Now, being from Michigan we have no shortage of freshwater to fish.  So I set out to get a decent spinning setup and go out and catch some.  How hard could it be?  As embarrassing as it is for a serious outdoorsman to admit he doesn’t know how to fish at 33 years old–this was the position I found myself in.

The first thing that surprised me was how technical the sport could be.  Sure you could just throw a line in the water with a worm and see what you catch.  However, I’m a gear guy.  Not just a gear guy for the sake of being one, but I believe that having the right gear, knowing why/how it works and understanding how to repair it is important for me to get into a sport.  I was blown away by the technical skill and knowledge required to fish well.

Also surprising was the fact that it can seem so hard to get the fish to get on your hook.  When hunting I find an animal, move in, and kill it.  This oversimplifies hunting, but in fishing, the act of finding fish does not in of itself guarantee success.
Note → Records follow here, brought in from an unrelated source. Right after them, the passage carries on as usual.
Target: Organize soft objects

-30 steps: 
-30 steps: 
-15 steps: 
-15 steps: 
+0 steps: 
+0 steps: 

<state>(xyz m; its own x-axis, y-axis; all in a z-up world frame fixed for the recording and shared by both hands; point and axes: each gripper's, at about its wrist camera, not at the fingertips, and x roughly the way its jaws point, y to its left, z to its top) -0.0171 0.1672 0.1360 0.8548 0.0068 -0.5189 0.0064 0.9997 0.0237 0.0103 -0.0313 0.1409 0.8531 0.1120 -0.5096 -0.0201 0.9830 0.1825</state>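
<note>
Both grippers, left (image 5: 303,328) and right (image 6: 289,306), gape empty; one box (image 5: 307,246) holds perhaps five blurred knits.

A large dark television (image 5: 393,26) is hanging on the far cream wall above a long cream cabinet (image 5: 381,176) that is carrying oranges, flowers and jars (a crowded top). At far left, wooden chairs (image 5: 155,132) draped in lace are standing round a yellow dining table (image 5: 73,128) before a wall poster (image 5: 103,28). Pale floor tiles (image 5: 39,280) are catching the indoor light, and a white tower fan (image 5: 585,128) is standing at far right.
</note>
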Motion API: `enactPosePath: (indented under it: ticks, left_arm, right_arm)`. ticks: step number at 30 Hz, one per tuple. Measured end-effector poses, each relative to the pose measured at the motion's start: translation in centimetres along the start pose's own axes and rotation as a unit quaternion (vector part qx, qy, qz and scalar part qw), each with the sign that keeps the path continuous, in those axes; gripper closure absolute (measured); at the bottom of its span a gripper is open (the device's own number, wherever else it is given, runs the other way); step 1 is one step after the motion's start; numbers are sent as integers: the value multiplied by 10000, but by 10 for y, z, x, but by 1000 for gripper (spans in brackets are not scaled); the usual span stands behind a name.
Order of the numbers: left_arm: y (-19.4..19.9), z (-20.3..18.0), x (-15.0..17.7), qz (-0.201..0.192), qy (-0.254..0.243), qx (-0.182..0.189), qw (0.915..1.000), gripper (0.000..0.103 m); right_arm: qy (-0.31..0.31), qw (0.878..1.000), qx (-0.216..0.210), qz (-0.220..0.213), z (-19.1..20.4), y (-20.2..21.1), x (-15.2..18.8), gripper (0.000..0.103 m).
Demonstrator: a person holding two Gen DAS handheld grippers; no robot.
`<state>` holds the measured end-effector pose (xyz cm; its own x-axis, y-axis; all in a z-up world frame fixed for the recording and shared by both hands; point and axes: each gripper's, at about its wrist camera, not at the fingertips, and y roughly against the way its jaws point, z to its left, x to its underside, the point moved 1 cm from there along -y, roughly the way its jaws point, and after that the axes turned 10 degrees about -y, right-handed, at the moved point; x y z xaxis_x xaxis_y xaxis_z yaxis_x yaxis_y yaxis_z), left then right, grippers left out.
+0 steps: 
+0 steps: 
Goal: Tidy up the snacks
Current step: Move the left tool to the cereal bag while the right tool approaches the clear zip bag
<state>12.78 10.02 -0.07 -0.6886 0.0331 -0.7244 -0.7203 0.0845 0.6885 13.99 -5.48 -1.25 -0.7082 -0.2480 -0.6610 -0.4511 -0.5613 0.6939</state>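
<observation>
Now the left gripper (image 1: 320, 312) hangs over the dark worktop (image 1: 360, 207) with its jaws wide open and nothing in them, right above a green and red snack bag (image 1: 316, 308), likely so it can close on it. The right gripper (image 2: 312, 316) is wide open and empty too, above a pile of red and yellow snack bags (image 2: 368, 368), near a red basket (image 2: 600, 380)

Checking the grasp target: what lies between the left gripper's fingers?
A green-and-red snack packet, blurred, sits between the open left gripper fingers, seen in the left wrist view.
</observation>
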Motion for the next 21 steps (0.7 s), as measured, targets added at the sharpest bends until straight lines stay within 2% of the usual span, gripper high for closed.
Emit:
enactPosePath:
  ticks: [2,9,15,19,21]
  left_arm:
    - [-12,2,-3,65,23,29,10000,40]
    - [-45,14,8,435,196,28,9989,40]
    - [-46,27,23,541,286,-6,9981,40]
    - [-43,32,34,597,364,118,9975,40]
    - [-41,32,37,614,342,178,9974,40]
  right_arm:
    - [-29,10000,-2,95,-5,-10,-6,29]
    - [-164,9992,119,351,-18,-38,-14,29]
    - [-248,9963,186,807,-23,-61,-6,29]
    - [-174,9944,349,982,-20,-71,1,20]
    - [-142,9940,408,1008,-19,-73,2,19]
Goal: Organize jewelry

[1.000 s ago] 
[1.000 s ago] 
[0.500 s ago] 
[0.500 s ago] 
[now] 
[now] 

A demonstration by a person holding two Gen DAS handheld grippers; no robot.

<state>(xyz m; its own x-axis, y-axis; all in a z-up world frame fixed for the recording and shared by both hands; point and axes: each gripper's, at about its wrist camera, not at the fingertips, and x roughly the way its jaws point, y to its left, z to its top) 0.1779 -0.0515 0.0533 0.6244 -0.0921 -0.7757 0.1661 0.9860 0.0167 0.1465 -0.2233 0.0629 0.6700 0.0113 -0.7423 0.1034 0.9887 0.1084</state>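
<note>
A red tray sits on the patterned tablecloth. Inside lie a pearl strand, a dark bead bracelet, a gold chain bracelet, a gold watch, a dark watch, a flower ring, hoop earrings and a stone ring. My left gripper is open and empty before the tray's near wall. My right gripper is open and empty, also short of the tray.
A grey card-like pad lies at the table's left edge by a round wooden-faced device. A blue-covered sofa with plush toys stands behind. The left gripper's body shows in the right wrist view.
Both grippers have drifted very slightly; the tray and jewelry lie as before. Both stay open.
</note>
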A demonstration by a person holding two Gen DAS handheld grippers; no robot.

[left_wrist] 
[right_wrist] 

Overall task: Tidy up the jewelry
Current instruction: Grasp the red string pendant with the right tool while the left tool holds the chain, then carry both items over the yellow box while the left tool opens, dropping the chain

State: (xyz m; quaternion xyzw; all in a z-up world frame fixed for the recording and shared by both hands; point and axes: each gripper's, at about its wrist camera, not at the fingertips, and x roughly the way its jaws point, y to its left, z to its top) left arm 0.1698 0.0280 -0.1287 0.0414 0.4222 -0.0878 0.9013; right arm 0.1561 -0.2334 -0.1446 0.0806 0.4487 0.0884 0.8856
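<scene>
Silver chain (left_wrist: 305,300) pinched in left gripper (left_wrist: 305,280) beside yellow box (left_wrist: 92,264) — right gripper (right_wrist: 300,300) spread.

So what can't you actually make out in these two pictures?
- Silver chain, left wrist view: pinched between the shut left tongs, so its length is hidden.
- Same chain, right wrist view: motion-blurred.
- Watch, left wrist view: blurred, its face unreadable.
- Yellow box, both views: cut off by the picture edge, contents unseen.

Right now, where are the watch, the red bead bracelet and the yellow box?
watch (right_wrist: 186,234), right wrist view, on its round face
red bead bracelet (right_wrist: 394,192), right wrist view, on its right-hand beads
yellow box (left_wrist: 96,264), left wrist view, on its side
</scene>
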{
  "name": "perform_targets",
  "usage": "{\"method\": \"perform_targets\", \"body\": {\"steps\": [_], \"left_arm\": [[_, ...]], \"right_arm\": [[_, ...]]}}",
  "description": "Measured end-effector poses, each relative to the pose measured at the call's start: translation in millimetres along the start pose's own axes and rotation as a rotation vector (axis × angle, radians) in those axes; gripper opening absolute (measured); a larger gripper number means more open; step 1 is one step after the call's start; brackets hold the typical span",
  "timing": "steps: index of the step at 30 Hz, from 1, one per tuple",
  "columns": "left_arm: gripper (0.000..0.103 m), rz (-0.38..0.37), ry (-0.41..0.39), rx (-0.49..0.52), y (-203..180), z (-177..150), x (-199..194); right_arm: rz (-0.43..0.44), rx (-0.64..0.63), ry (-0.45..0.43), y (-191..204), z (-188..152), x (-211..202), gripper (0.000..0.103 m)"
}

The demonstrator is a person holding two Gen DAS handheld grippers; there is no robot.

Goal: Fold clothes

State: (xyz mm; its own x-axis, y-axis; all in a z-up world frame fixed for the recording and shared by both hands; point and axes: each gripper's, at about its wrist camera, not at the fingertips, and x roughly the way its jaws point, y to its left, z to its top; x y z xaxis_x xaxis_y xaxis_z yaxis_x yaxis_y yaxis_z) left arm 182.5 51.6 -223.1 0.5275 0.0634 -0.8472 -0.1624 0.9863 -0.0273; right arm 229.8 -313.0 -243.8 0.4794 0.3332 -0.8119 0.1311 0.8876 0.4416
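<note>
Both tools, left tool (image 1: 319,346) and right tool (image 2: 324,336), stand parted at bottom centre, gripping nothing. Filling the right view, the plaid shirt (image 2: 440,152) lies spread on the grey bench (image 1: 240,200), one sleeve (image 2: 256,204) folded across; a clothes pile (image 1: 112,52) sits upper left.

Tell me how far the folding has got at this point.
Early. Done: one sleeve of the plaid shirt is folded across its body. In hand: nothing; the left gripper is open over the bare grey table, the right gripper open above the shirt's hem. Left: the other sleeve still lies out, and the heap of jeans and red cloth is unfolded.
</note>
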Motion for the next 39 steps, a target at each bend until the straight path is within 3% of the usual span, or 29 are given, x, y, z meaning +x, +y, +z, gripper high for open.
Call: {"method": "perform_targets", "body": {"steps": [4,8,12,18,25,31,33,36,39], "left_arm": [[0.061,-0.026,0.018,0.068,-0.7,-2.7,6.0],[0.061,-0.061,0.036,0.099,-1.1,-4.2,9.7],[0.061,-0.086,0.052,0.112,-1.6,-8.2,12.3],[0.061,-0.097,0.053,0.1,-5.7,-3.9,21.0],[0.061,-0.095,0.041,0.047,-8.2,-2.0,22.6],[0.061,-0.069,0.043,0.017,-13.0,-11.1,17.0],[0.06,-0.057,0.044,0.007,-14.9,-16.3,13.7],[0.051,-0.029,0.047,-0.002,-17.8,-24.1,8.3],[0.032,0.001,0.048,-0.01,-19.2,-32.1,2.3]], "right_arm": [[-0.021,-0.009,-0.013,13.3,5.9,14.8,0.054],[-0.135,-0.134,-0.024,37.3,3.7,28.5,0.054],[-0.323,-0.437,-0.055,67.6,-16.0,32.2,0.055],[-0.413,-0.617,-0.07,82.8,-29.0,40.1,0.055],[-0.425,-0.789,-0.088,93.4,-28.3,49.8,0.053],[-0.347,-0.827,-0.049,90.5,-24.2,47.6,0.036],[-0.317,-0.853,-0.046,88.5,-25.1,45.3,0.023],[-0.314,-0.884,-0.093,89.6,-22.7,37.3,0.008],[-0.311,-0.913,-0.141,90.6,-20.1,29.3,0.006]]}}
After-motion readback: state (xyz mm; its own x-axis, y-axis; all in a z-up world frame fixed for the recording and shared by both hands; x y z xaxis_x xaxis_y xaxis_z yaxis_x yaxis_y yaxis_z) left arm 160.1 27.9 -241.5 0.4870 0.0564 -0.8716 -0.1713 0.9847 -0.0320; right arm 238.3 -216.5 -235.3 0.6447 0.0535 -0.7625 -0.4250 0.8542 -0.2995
All that to say that with fishing season coming up soon I am eagerly looking forward to testing my skills against some wily bass, delicious walleye, and skittish trout.  I’m going to be learning how to fish well, and I want to share that process with you all.  We’ll talk about tips, techniques, successes, and frustrations.  It will be a journey and there’s nothing I’d rather be doing in the summer than wading in or sitting by a river and trying to land some fresh protein.